Assignment: Every line of the records that contains "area" should be tallied, and only the resulting number returned.

Task data:
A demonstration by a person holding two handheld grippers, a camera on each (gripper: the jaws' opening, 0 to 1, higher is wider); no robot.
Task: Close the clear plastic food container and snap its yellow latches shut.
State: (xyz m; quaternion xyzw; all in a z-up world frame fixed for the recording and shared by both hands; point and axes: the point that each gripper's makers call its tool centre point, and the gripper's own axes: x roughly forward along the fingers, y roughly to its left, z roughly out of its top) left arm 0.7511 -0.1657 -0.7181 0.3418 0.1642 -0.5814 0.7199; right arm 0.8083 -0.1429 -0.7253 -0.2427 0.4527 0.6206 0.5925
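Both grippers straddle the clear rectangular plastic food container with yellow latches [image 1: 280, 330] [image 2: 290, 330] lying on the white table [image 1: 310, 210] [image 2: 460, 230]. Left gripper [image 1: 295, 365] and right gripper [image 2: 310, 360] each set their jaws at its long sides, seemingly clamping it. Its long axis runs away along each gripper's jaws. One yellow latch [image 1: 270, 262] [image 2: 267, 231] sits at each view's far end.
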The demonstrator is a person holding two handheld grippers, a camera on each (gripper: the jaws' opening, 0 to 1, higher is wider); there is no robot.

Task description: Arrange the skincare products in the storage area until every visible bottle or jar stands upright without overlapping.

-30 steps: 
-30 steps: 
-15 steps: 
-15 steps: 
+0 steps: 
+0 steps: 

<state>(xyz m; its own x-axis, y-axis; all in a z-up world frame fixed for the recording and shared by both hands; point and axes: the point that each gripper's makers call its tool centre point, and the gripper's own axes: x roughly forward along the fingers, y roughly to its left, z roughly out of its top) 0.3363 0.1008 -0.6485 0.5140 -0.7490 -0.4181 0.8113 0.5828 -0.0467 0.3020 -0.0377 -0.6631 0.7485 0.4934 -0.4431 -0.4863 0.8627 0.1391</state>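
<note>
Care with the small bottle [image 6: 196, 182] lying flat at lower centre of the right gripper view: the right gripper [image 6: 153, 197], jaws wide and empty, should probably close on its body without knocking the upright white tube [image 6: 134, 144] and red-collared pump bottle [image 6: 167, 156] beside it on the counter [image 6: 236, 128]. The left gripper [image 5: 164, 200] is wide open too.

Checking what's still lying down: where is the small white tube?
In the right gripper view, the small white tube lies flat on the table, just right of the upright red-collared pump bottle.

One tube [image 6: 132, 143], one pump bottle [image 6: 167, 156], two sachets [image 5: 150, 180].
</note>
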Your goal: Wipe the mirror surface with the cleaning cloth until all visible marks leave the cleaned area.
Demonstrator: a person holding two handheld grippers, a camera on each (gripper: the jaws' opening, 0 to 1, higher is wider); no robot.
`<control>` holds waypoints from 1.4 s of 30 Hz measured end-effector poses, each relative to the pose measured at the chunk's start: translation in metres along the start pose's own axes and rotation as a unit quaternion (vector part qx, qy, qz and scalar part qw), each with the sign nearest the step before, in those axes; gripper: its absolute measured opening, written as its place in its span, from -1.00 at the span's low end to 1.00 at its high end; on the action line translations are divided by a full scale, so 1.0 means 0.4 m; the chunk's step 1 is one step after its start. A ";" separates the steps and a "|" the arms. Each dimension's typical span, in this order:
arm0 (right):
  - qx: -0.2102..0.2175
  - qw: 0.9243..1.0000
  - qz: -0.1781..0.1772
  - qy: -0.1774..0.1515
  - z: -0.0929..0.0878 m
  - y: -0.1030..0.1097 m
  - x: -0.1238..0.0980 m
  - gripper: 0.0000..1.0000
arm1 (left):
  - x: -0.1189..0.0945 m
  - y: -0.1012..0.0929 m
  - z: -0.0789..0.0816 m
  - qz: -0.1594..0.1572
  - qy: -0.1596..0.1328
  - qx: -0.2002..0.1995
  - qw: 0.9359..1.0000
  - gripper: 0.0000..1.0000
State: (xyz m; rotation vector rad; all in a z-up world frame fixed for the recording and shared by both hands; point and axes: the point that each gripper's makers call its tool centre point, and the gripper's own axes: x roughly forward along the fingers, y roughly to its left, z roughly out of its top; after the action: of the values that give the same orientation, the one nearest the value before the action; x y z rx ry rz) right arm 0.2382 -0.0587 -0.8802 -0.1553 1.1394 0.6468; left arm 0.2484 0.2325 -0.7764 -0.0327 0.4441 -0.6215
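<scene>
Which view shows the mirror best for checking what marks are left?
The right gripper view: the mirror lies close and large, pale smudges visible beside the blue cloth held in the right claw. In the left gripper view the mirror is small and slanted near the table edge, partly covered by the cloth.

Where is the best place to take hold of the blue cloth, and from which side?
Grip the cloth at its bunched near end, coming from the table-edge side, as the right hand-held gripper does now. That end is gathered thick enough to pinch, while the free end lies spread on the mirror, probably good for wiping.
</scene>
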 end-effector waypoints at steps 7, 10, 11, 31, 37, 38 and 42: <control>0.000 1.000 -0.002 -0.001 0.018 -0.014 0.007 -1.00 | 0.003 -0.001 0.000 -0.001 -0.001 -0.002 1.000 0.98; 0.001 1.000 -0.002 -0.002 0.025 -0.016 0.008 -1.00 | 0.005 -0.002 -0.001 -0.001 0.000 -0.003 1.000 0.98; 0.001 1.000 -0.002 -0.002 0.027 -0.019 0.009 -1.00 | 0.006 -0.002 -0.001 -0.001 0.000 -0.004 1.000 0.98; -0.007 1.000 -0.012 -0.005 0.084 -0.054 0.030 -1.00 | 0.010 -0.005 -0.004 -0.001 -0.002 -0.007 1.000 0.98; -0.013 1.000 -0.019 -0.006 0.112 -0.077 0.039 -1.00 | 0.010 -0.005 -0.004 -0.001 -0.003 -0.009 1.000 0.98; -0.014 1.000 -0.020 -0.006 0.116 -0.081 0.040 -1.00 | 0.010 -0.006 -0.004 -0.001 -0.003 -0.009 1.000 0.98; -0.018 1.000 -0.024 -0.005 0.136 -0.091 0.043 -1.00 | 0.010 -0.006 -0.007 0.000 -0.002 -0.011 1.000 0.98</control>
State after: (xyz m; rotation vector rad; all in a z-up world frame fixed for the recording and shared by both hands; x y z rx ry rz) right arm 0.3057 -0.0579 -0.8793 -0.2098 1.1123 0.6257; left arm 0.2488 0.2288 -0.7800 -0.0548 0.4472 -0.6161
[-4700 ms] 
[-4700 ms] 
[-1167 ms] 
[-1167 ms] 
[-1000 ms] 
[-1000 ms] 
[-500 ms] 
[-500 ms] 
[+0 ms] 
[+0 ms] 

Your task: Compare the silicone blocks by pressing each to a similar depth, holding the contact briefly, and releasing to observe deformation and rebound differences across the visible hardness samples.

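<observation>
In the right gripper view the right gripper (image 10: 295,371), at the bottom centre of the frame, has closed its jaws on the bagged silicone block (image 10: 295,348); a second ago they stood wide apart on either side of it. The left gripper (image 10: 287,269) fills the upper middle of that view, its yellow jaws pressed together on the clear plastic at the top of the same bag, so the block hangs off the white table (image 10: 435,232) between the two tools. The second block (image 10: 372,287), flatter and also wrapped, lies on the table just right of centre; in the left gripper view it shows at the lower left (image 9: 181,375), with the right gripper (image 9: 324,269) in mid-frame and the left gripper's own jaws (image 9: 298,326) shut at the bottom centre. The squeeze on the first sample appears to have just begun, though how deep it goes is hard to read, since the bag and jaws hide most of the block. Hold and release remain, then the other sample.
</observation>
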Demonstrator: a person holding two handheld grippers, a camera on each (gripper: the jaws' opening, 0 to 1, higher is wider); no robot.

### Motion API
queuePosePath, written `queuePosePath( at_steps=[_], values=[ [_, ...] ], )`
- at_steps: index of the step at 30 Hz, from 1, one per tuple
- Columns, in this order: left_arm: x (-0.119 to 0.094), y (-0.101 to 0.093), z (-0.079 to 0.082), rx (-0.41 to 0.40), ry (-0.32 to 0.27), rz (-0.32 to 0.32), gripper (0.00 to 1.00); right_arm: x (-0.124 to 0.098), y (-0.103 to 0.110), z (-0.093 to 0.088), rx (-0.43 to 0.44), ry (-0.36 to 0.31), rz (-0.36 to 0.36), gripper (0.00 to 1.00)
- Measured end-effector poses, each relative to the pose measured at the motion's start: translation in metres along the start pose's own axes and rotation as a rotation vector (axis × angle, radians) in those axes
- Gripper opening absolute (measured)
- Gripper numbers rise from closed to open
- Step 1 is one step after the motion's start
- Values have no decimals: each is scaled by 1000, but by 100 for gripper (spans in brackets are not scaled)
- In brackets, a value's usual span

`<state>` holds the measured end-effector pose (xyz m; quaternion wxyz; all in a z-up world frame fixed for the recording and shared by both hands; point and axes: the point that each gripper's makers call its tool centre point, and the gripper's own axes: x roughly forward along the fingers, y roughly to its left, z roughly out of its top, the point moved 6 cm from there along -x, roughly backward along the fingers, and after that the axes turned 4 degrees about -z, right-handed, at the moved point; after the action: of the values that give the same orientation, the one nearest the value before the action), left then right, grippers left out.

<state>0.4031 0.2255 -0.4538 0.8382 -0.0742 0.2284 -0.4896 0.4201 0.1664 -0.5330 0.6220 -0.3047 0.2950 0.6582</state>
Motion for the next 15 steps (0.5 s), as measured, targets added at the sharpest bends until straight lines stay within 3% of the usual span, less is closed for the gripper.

Exercise answer: 2